Александр Архангельский тут у меня в дискуссии про Бродского и Евтушенко высказался так: “Иногда проходит время и выясняется, что доска была нарисована исчезающими чернилами, и дамки стоят на пустом столе… Это я всего лишь к тому, что нужно быть осторожными с окончательными суждениями… Как только начинаются “итожащие” рассуждения – Бродский великий, Евтушенко ничтожный и так уже навсегда… а бабушка надвое сказала, что от кого останется. Бродский, конечно, несомасштабно глубже, литературнее… а все равно кто его знает”.
Одного не пойму, чему тут больше изумляться – поводу, по которому такое говорится, или сути высказывания. Повод, мне кажется, настолько прозрачен, что исключает дискуссию. Остается только вслед за Архангельским повторить: Бродский, конечно, несомасштабно глубже, литературнее. И поставить точку. Но Архангельский ее не ставит: исчезающие чернила и стоящие на пустом столе дамки были про то, что только время определит истинное значение обоих, да и вообще всех: время – единственный судия.
Тут во мне все восстает и бунтует.
Эта презумпция вообще ложная на все времена, но для нынешних – особенно. С какой стати, глядя на тотальное одичание вокруг, на победоносную дремучесть, на какое-то совсем анекдотическое невежество, да хоть на смайлики вместо интонаций и слов, я должен верить, что не сильно отличимый от животного потомок разберется в тонкостях лучше меня? Вы что, с ума сошли? Мы же не три сестры, чтобы верить в царство разума в будущем.
Но хорошо, хорошо, Бог не выдаст, свинья не съест, как-то оно загадочным образом исправится, все образуется, как говорил камердинер Стивы. Русская культура не прервется, не покроется борщевиком, а, наоборот, расцветет немыслимой цветущей сложностью. Представим себе это. Очень ведь хочется.
Но и в этом фантастическом случае дамки будут стоять не на пустом столе, а на той конфигурации, которую начертят через 50 лет. А через 100 – перечертят. И, спрашивается, кому верить?

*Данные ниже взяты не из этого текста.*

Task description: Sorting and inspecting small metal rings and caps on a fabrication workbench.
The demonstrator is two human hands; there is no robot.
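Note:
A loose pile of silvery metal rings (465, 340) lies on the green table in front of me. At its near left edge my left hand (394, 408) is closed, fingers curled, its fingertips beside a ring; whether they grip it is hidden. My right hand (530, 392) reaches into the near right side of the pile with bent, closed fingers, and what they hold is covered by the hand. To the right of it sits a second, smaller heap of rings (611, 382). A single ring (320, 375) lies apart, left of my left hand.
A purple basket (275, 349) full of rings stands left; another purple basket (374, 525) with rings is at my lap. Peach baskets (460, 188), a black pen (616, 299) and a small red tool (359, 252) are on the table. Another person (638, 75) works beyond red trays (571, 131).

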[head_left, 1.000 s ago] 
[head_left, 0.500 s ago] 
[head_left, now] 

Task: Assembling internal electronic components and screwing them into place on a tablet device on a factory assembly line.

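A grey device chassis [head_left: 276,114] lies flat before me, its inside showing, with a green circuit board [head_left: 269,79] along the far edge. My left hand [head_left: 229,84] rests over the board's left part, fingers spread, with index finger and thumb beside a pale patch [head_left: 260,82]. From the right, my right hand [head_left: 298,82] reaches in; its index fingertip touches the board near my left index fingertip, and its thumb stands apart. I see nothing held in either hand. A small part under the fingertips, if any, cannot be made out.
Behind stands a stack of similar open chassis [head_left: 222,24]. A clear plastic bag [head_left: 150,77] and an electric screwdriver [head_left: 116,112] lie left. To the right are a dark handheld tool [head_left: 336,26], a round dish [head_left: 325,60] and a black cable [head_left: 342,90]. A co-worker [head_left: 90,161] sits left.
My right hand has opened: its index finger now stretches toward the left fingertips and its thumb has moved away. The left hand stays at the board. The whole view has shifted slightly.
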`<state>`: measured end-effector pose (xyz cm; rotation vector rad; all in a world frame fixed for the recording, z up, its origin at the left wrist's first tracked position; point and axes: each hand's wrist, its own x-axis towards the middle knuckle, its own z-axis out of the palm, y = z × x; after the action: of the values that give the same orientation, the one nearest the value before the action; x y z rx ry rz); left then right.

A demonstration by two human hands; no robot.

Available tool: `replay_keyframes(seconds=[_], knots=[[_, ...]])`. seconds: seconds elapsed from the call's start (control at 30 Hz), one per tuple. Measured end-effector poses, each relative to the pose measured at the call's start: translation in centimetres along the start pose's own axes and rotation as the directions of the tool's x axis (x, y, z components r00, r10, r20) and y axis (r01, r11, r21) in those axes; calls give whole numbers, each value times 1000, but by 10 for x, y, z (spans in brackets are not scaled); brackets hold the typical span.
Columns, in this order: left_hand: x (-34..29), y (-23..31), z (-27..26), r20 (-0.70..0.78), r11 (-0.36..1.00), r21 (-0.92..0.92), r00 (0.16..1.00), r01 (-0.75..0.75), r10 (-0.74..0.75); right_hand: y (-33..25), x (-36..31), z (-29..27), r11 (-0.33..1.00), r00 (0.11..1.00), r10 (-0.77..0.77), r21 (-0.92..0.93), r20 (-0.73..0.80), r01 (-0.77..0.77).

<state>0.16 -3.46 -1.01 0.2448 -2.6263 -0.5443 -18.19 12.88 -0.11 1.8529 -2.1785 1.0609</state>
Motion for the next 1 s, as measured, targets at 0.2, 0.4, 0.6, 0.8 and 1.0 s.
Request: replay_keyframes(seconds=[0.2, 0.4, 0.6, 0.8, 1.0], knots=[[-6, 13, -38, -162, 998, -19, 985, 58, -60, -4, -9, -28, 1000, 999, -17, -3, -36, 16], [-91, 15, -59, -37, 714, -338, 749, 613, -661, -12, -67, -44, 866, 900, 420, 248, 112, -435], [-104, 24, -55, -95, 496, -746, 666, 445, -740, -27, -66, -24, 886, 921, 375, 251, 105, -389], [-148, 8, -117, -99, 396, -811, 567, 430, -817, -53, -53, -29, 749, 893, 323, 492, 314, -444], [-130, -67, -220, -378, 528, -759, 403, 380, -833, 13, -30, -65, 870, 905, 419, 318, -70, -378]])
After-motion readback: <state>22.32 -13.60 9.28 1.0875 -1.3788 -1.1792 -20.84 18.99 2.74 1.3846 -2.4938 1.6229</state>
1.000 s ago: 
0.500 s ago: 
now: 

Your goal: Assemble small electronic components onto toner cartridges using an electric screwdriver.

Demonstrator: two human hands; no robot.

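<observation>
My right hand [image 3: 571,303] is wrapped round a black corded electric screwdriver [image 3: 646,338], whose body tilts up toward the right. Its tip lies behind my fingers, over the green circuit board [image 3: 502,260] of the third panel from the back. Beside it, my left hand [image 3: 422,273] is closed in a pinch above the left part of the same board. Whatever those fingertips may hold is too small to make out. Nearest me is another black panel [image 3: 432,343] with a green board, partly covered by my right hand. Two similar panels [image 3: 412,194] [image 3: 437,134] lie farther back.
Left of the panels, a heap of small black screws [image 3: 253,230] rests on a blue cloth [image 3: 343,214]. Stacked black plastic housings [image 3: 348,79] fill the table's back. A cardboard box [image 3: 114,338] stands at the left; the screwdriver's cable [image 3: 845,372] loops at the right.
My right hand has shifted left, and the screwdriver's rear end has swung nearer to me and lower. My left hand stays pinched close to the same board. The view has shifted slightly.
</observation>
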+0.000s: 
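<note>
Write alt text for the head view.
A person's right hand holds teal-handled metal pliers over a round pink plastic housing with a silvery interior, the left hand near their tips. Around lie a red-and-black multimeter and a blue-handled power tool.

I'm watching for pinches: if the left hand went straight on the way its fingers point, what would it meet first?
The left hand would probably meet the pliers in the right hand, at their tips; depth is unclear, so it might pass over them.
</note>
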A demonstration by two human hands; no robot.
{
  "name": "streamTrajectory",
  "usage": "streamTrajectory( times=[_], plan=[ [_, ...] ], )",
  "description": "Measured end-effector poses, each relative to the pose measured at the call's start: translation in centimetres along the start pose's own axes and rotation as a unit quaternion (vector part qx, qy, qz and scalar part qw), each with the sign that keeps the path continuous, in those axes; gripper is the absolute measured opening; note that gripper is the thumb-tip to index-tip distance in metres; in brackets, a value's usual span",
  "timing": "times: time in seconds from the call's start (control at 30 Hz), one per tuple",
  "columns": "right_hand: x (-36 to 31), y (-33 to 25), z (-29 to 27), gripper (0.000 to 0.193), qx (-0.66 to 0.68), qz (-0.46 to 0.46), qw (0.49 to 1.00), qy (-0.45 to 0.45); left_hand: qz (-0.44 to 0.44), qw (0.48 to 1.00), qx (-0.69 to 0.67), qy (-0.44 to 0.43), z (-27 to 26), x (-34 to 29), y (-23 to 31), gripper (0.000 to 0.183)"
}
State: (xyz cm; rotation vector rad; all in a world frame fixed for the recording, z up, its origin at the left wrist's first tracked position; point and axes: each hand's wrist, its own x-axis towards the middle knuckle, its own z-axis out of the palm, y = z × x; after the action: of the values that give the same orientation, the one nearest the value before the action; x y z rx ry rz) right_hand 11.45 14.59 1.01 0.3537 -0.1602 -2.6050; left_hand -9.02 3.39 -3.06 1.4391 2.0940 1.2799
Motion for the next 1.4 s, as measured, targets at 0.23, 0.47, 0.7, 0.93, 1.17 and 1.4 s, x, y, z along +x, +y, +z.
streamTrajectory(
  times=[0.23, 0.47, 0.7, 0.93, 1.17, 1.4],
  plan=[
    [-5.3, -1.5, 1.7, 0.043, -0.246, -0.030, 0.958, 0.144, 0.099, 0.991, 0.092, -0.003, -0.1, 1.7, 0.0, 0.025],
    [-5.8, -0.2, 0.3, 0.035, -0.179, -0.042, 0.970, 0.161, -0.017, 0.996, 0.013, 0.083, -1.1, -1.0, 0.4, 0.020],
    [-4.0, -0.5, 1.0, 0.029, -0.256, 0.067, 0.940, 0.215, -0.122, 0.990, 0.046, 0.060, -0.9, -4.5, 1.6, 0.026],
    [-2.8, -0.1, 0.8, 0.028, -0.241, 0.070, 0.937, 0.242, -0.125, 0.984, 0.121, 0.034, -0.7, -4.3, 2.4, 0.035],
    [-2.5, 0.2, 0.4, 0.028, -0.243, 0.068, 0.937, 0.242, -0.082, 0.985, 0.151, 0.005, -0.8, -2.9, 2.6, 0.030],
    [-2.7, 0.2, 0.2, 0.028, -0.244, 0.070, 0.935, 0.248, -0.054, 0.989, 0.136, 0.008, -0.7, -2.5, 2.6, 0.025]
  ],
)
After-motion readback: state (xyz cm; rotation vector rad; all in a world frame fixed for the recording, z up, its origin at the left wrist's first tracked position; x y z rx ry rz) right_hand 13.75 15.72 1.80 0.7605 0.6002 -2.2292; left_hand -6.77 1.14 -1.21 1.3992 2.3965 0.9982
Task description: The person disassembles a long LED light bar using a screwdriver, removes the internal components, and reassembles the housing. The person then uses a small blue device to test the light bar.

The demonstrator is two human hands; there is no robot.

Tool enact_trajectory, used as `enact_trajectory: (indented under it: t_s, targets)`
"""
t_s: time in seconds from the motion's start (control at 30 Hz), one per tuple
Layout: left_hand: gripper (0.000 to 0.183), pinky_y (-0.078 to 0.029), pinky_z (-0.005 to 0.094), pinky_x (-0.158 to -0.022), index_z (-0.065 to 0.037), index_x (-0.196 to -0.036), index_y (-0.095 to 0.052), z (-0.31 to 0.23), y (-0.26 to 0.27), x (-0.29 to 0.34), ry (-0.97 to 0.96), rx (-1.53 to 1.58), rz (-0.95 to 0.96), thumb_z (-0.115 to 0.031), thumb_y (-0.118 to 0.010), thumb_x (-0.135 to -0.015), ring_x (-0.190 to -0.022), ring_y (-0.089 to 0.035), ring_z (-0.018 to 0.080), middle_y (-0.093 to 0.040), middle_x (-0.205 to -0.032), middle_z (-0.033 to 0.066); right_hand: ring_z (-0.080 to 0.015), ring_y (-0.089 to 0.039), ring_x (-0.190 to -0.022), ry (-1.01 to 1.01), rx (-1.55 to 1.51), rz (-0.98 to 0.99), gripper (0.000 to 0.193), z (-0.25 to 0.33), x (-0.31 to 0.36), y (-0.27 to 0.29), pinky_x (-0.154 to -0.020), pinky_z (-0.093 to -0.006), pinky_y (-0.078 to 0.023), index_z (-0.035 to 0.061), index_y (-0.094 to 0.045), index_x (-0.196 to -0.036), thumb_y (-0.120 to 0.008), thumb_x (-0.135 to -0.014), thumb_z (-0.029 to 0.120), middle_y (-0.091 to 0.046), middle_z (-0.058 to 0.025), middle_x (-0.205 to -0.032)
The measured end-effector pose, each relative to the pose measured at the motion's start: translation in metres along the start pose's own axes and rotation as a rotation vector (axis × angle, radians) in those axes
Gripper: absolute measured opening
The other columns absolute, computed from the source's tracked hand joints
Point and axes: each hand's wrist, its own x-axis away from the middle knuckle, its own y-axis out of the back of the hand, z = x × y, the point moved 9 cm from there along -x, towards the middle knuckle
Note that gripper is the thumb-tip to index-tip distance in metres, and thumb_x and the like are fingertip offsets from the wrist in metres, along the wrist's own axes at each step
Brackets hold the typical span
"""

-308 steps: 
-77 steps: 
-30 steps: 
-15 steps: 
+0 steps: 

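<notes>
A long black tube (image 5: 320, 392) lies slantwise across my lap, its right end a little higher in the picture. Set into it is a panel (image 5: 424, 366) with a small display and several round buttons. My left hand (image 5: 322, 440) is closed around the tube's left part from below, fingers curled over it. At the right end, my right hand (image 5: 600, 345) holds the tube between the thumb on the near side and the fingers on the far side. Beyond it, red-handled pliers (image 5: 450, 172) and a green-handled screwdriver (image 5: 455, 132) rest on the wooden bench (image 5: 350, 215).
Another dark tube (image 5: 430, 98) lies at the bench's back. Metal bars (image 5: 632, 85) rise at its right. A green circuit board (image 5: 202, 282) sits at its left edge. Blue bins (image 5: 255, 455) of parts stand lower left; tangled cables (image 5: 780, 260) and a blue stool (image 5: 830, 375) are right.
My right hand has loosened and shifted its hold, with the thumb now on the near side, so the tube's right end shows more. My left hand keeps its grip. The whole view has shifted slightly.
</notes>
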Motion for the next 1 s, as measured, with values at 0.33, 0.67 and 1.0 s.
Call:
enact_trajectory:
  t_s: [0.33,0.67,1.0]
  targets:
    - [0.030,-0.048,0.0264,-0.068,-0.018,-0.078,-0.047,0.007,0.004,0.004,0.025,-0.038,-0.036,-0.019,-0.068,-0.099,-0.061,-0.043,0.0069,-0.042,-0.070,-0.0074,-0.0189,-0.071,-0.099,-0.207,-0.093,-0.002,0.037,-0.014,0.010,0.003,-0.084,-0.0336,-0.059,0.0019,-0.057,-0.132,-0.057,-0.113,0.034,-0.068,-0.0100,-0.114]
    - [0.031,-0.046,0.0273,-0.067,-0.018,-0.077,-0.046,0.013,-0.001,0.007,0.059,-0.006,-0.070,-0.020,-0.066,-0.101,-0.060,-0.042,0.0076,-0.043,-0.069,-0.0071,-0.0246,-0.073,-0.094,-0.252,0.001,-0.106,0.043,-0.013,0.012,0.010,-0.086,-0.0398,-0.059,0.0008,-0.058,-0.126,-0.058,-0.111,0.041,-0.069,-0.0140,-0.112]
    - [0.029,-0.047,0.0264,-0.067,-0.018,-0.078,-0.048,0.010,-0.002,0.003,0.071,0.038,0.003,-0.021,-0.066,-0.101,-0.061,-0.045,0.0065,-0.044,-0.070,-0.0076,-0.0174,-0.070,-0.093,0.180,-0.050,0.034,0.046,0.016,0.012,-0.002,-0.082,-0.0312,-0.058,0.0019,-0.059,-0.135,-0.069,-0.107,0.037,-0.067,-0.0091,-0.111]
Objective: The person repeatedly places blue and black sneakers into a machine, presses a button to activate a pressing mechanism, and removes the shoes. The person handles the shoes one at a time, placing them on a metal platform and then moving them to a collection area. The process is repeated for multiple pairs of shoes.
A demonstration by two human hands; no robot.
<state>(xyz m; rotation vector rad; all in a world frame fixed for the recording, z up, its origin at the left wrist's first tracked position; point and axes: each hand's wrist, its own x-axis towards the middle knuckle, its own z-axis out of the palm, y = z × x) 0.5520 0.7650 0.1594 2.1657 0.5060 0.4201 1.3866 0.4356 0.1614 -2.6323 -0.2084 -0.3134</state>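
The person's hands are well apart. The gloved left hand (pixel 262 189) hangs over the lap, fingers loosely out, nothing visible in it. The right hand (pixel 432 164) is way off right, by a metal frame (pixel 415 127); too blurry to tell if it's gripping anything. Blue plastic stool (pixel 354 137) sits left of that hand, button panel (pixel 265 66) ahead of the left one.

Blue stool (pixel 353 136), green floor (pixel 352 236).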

Вот, например, Некрасов, хороший поэт, но при Советах, да и при проклятом царизме тоже, он шел в интеллигентской табели о рангах сразу вслед за Пушкиным и Лермонтовым или даже выше, что вообще-то немножко дико: и Тютчев, и, не побоюсь этого слова, Баратынский “несомасштабно глубже, литературнее”. Или Маяковский – вознесся выше он главою непокорной александрийского столпа. Это, положим, советская власть начудила. Но можем ли мы исключить чудачества в будущем?
Ладно, абстрагируемся от любых экстремальностей, понадеемся, что их не будет, что трезвость мысли останется, как сегодня. Корректно исходить из этого. Изойдем. И что, сегодня все трезво расставлено? По-моему, нет. По-моему, Хлебников, Кузмин, Заболоцкий явно недооценены, а четверка, например, столь же явно переоценена, не Мандельштам или Пастернак, взятые по отдельности, а именно четверка как мифологема, перекрывшая все в ХХ веке.
Нашей поэзии всего двести лет – тесновато для настоящих кульбитов, устраиваемых потомками, не хватает ни времени, ни пространства. А возьмем европейскую живопись: тут выдвижение на авансцену и назад в кулисы, и снова на авансцену – вообще обычная практика истории искусств. Как любили, например, Корреджо в XVI, XVII и XVIII веке и как напрочь забыли потом. Великим мастером в искусстве нравиться зрителям называет его исполненный иронии Александр Николаевич Бенуа. Но в ХХ веке Корреджо и этим искусством перестал владеть, зато им овладел Караваджо, кто б мог такое подумать, хотя бы сто лет назад?
Вместо Корреджо, кстати, можно смело поставить Рафаэля.
Будущее ценит любого художника в соответствии со своими представлениями о прекрасном, и только. Они преходящи, они изменчивы, они ровно так же несовершенны, как у нас с Вами, дорогой Саша Архангельский. Разница лишь в том, что потомки наши еще только будут (и то неизвестно, будут ли) по прихоти своей скитаться здесь и там, дивясь божественным природы красотам и над созданьями искусств и вдохновенья трепеща радостно в восторгах умиленья. А мы уже скитались, мы уже трепетали. И нет ни одной причины, по-моему, спускать это в унитаз и сливать воду.